Obama's War on Recovery

Obama came to power with the idea of repeating the storybook-view of FDR’s presidency and how he saved us from the Great Depression. Had he and his friends read the history more carefully, he would have seen how FDR did nothing of the sort. His policies waged war on recovery, perpetuating the problem he said he was solving.

And there is another respect in which the official history obscures the real history: it is believed that FDR unseated the capitalist class from their seats of power, and turned public policy toward the common man. In fact, the reality then looked like the reality now. The bailouts, the monetary inflation, the crazed spending, and the regulations ended up cartelizing the economy on behalf of powerful and well-connected industrial giants.

It was an interesting moment in the ideological history of the 20th century. By 1934, the left that had supported FDR was suddenly confronted with a difficult fact. All the legislation that the administration had passed was clearly helping the class of citizens they had long despised: the biggest of the big businesses.
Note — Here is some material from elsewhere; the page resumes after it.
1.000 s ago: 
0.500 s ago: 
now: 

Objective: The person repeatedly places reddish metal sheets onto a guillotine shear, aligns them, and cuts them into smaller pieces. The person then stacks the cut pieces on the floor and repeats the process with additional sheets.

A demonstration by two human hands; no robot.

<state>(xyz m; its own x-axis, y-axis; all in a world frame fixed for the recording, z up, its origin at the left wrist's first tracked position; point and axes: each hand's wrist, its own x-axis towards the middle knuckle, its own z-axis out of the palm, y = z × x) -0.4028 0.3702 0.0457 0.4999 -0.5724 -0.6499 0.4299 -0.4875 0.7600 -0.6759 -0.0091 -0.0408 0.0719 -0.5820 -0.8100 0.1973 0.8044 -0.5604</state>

They were given power by the National Industrial Recovery Act and they had the president’s ear.

A massive debate ensued within their journals and publications. People like John T. Flynn and Henry Hazlitt drew attention to the contradiction and turned on FDR, labeling him a fascist. Eventually, some of the old progressives came to realize that their highest ideals — fairness, freedom, opportunity for all, and service of the common man rather than the elites — are fulfilled within the free-market society.

But the rest of the left — the overwhelmingly large part of it — took their lead from the New Deal and adjusted their agenda. They came to terms with the corporate state and big government.

It’s something of a puzzle, isn’t it? I really think it comes down to this: leftists, in their heart of hearts, hate capitalism more than they fear the total state. They can put up with anything so long as people are not free to make as much money as they want in the service of others. The resulting inequality in wealth distribution in this system, and the manner in which the free society raises up a class of natural aristocrats, is morally intolerable to them. They prefer to risk the creation of the totalitarian society rather than put their core hatreds on the back burner.

This seems to be happening again with their savior Obama. He came to power amidst the hosannas of the left, who saw in him the capacity to achieve all their dreams, whatever they were. But all he has done is extend the corporate fascist policies of George Bush — the same way that FDR extended the corporate fascist policies of Hoover.

The current challenge concerns the $165 million in bonuses that A.I.G. is paying its top employees, even while it has received $180 billion in taxpayer money, and even while the recipients of that money have been the largest banking firms such as Goldman Sachs and Deutsche Bank. The populist anger is rising. The Obama administration is protesting, but claims that its hands are tied. You might think the left would bolt, and some surely have.

But there are always second thoughts on the left. We are starting to actually hear defenses of A.I.G.’s practices. Surely the company can’t just willy-nilly violate contracts. This would “put American business on a worse slippery slope than it already is,” writes Andrew Ross Sorkin of the New York Times. And who is better to manage A.I.G. out of its current woes than the smartest of the smart at the company itself? We “may need to keep some of these brainiacs in their seats,” he writes. You can’t do that by denying the employees — who have to suffer by having to “read about yourself in the paper every day” — their right to multi-millon-dollar bonuses. So, “despite how offensive and painful it might be,” we have to “honor the contracts.”

Reliably, then, the bulk of the left will support the policies of Obama, no matter how much they violate the supposed principles of leftist theory. The same is true of other policies, such as the bailout of the car companies, the banks, and the coming bailout of big labor. You can see how anti-elitist socialist rhetoric is easily turned to corporate fascist practice. The contradiction is more than obvious. But it’s not difficult to follow once you understand the core principle that anything is tolerated by the left so long as it is not free-market capitalism.

FDR was indeed the predecessor of Obama, as his White House eventually became one big open conspiracy of big banks, big corporations, and big unions working together to fleece the American taxpayer. They ate from the corpse of a once-productive economic structure as it grew ever thinner, making sure that they got theirs while everyone else suffered, all to the cheers of Keynesian-style economists, who have always believed that inflation offered the cure for all ills.

If you doubt that this is where we are headed, consider that the rise in wholesale prices reported on Tuesday was interpreted as great news. After all, this means that the evil of falling prices is being kept at bay. These people are actually hoping to create inflation! This they would consider a job well done!

Nothing harms the common person more than a policy of inflation. It steals people blind, and encourages the worst-possible financial practices by the individual and the family. It is a policy of wholesale robbery to benefit the elites, and it’s been going on systematically for 100 years. And yet you can scour the journals of the left and see very few complaints.

Some people will bail from the left in light of the evidence that Obama is serving the cause of regimentation and the power elite, and some of those will come around to the political view that is the only genuine alternative to the total state: libertarianism. But for the most part, I think we can safely predict that the Obama experience will do one other thing that the FDR experience did: totally corrupt its partisans.